The shift from SMSC proliferation to differentiation is characterized by the downregulation of Pax7 and sustained upregulation of MyoD [14]. MYOD activates MYOG and myogenic regulatory factor 4 (MRF4) to initiate myotube formation [14]. Ultimately, MYOD and MYOG cooperate to induce terminal differentiation markers, including Mrf4 and myosin heavy chain (MyHC), thereby driving the assembly of multinucleated myofibers [44, 45]. BMAL1 is a key regulator of this process, enhancing myogenic differentiation by directly upregulating Myf5 and MyoD; modulating Wnt pathway components such as Dishevelled 2, β-catenin, and transcription factor 3; and amplifying Wnt–MRF synergy [46, 47]. Non-ruminant animal models and empirical evidence in goats show that BMAL1-driven transcription of miR-27b suppresses PAX3, thereby inhibiting SMSC proliferation [48, 49]. CLOCK:BMAL1-activated MYOD binds to E-box elements in the Tcap promoter, reinforcing differentiation [50]. Although CLOCK:BMAL1 regulates miR-455, which targets Clock mRNA, the functional relevance of this feedback mechanism in myogenesis remains unclear [51]. PER1/2 supports myoblast differentiation by binding to the enhancer-promoter regions of insulin-like growth factor 2 (IGF-2), thereby increasing Igf2 expression and MyoG [38]. CRY2 facilitates differentiation and cell fusion by regulating cyclin D1 and Tmem176b, thereby preventing premature cell cycle exit and maintaining MyoG levels [52]. In contrast, REV-ERBα acts as a negative regulator; its deletion upregulates Myf5, MyoD, MyoG, and Wnt3a, accelerating myotube formation (Fig. 2d) [42]. Several non-coding RNAs influence the fate of SMSCs through specific molecular mechanisms. For example, lncMD1 competitively binds to miR-133a-3p and miR-361-3p, thereby relieving the repression of the target genes DCTN1/DCTN2, inhibiting proliferation, and promoting differentiation [53]. However, whether the circadian clock modulates SMSCs through non-coding RNA networks remains predominantly unknown. In summary, the core circadian clock negative feedback loop promotes skeletal muscle growth and development by directly or indirectly regulating myogenic differentiation and cell fusion, providing a molecular basis for enhanced meat production.

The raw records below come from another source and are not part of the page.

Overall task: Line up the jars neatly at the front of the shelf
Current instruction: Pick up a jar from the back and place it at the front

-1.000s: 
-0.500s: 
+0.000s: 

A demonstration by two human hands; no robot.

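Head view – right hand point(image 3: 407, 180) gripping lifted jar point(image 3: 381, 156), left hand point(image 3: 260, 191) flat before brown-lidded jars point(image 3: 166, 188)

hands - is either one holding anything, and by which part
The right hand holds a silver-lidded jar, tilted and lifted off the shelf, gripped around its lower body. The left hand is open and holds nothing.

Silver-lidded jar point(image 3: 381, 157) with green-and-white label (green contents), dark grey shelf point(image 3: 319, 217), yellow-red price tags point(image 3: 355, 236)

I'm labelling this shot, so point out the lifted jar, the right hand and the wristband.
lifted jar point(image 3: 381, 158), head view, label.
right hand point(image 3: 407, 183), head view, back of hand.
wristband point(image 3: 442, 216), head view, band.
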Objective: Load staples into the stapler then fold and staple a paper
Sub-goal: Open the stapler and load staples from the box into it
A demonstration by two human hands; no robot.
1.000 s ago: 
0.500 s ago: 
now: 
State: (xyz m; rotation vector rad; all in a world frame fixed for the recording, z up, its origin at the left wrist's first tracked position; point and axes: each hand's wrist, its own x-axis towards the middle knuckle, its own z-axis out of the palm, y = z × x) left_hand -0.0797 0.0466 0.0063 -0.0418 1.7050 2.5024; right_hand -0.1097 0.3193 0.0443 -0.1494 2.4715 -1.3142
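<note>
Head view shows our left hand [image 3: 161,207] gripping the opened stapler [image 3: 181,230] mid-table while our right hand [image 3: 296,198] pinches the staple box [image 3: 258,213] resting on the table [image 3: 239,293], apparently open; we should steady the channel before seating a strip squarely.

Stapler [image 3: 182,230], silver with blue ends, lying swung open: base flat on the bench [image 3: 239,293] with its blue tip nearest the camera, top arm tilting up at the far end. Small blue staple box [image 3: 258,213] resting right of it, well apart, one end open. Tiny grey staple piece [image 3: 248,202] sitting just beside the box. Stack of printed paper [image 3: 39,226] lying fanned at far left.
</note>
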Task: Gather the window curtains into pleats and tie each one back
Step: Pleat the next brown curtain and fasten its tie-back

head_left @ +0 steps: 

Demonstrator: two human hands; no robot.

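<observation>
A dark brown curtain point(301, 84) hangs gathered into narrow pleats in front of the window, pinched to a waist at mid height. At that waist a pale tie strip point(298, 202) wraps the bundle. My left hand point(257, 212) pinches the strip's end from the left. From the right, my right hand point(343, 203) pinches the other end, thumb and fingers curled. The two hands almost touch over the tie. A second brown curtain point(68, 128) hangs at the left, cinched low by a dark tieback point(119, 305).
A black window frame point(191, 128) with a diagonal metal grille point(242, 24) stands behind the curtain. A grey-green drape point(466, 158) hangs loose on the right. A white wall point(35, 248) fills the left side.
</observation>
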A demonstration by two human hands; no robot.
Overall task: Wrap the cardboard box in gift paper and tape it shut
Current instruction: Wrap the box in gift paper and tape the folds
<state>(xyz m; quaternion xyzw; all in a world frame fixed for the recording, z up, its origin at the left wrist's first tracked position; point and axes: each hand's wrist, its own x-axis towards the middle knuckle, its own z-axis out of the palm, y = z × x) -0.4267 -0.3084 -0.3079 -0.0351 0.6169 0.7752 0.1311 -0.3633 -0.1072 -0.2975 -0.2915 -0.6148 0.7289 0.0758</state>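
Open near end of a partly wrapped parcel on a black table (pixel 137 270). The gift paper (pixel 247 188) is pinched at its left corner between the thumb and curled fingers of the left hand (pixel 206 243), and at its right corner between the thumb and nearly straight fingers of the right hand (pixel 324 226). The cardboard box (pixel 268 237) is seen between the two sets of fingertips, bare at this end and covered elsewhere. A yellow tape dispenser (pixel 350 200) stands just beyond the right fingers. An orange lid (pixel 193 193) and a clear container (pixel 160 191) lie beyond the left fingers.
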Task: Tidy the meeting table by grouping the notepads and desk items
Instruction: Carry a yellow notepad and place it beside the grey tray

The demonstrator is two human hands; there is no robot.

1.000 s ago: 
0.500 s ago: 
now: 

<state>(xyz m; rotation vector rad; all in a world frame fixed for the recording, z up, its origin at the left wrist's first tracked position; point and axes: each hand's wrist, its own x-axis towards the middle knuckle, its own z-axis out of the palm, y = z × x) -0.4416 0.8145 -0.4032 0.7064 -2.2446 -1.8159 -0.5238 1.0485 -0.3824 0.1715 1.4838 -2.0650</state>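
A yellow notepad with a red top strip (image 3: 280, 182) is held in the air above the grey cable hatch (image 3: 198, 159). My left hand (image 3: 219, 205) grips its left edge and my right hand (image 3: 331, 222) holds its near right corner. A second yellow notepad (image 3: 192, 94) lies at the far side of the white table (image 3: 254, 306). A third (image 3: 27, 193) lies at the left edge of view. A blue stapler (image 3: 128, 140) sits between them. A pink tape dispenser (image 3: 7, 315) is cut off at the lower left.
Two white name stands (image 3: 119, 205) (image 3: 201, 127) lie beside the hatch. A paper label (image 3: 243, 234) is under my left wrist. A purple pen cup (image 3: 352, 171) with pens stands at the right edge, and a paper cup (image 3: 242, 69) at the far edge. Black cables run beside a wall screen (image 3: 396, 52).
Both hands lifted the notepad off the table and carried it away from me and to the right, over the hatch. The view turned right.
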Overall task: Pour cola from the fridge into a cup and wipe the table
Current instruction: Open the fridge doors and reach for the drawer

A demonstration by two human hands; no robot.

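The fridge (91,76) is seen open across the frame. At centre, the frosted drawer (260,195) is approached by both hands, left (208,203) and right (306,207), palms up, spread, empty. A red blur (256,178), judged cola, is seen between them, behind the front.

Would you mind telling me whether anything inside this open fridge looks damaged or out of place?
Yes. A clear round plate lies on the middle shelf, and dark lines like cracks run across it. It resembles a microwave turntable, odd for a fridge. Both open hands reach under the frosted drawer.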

Heat stress considerably hinders global meat production, affecting approximately 80% of cattle annually, with > 80% of goats and nearly 60% of sheep reared in hot, arid zones [74, 75]. As a significant ZT, high temperatures can disrupt circadian rhythms, compromising meat production [76]. Mechanistically, heat stress activates heat shock factor 1 (HSF1), which binds to heat shock response elements near the E-box sequences in the Per2 promoter, potentially desynchronizing the central and peripheral clocks [77, 78]. This dysregulation may inhibit SMSC proliferation and differentiation via CCGs, consistent with the heat-induced downregulation of PAX7, MYOD, MYF5, MYOG, and MYHC in ovine myoblasts [79]. Heat stress causes direct clock interference and induces reactive oxygen species accumulation, which promotes BMAL1 phosphorylation via casein kinase 2 and disrupts the EZH2–CLOCK/BMAL1 interaction, collectively suppressing MYOD activity and myoblast differentiation [80–82]. Antioxidants, such as resveratrol and vitamin A, mitigate these effects and improve SMSC viability and production performance [83–86]. Cold stress may also impair SMSC function through circadian pathways, potentially via HSF1-PER2-mediated MyoD suppression or peroxisome proliferator activated receptor γ coactivator-1α (PGC-1α)-mediated Rev-erbα upregulation, which dampens MyoD rhythmicity [87–92]. Notably, heat/cold stress disrupts the circadian oscillation of body temperature in mammals, with lamb studies documenting fluctuations reaching 4 °C [93, 94]. In vitro studies employing square-wave temperature cycles to simulate circadian oscillations in body temperature have demonstrated that such thermal fluctuations can reset the circadian clock in myocytes [95]. However, whether extreme climatic conditions affect meat production in ruminants by modulating the circadian clock remains largely unknown. In summary, extreme climatic conditions may disrupt core body temperature and circadian clock oscillations, impair SMSC proliferation and differentiation, and reduce meat production in ruminants. These findings underscore the importance of precisely controlling the thermoneutral environment in ruminant husbandry.